Using C# means you get to use a lot of specialized C# tools like Visual Studios or .NET - which also means that you need to learn how to use those tools, keep them up to date, and keep their plug-ins installed on your computer. Python's tools are generic, but they are also easier to use and take up less storage space.
And while we're on the subject of tools, a point should be made about the reliability of the servers for both C# and Python. Many programmers find that Microsoft's C# servers are a little slow while Python has libraries of pre-written code on a speedy server that makes development easier.
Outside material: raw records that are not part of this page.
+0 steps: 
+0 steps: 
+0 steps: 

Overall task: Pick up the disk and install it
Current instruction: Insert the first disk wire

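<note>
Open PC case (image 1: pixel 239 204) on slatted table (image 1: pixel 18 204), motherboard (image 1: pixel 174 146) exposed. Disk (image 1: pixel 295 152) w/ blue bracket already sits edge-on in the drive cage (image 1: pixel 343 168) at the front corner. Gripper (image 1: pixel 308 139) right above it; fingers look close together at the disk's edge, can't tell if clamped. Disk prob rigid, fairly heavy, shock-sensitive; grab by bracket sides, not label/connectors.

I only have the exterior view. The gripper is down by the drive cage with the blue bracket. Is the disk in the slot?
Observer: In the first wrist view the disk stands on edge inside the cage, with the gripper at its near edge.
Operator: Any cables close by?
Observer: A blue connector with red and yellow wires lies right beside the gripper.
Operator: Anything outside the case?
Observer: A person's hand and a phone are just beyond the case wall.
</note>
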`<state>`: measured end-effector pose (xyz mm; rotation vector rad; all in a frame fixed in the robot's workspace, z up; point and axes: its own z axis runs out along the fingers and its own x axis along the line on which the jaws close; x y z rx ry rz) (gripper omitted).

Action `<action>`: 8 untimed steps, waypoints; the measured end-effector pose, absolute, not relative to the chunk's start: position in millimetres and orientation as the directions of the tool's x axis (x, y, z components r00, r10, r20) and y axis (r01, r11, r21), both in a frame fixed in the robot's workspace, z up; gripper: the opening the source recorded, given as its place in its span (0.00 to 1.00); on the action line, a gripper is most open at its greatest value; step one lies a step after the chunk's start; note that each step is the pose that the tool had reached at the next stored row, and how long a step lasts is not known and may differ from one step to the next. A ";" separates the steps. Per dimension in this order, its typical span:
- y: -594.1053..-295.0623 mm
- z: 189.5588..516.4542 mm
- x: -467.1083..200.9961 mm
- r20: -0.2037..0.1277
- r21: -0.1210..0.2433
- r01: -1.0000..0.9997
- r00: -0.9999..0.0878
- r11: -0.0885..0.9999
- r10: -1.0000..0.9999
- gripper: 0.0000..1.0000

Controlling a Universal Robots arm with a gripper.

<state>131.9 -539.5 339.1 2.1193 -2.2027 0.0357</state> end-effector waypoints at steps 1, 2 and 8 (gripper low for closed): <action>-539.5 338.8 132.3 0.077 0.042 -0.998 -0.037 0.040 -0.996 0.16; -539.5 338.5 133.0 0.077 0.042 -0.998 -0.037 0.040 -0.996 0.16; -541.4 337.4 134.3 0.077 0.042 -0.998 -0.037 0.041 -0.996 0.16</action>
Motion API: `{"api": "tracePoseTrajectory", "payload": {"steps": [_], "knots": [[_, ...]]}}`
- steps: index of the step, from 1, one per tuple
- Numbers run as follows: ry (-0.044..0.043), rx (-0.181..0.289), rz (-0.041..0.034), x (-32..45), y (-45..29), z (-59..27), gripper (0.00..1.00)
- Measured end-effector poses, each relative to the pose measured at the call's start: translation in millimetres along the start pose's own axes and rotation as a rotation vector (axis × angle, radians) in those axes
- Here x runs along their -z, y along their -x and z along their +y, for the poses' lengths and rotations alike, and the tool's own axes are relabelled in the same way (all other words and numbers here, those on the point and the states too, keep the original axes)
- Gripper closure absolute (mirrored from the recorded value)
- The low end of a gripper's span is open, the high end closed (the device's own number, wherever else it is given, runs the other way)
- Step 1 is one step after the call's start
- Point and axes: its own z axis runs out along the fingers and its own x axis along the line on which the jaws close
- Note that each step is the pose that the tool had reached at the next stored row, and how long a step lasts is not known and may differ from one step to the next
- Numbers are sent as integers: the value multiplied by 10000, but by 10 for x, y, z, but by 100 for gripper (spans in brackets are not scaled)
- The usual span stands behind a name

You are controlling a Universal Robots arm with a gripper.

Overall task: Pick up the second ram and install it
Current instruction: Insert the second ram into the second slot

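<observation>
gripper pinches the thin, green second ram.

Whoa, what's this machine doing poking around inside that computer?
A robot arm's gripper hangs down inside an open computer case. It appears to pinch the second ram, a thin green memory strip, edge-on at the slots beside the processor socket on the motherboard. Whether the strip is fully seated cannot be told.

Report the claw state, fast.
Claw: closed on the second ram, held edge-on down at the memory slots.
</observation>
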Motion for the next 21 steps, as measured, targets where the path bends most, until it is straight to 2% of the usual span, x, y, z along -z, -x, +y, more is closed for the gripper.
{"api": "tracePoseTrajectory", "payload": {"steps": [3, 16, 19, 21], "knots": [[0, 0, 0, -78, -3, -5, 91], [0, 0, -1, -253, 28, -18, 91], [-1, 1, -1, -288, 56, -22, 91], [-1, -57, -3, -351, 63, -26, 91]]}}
There's no getting around the fact that Python is an open-source language and that you have to put up some cash to use C#. Many new programmers or programmers on budgets end up using Python solely for the fact that Python can be used for free. C# doesn't fit neatly into a tight budget because of how deeply it is tied to Microsoft. If cost is a point of contention for you, then it matters that there exists an open-source free object-oriented programming language.
The counterpoint to the cost of these languages is the amount of support that is available for each. Because C# is sponsored by the largest software company in the world, if you run into problems with writing code that you just can't seem to fix you can easily find a solution by contacting the C# support team of Microsoft experts.
Python is a different story. Because Python is open-sourced and evolves with a community of Python users, finding help when you run into a problem with Python is something of a headache. Troubles with Python will resort in trawling forums and troubleshooting until you find a solution.
C# vs Python? Each of these object-oriented programming languages have their advantages and disadvantages, so choosing between them ultimately comes down to how the language will be used. If you have a larger project with complex tiers of code that need to run smoothly off each other, then C# is probably your best bet for a trustworthy performance.
However, if you're working on a budget and need to develop code quickly, Python is a reliable and easy code that can be used for most projects with little trouble. Ultimately, the choice of C# vs Python is up to you, and both codes are excellent options.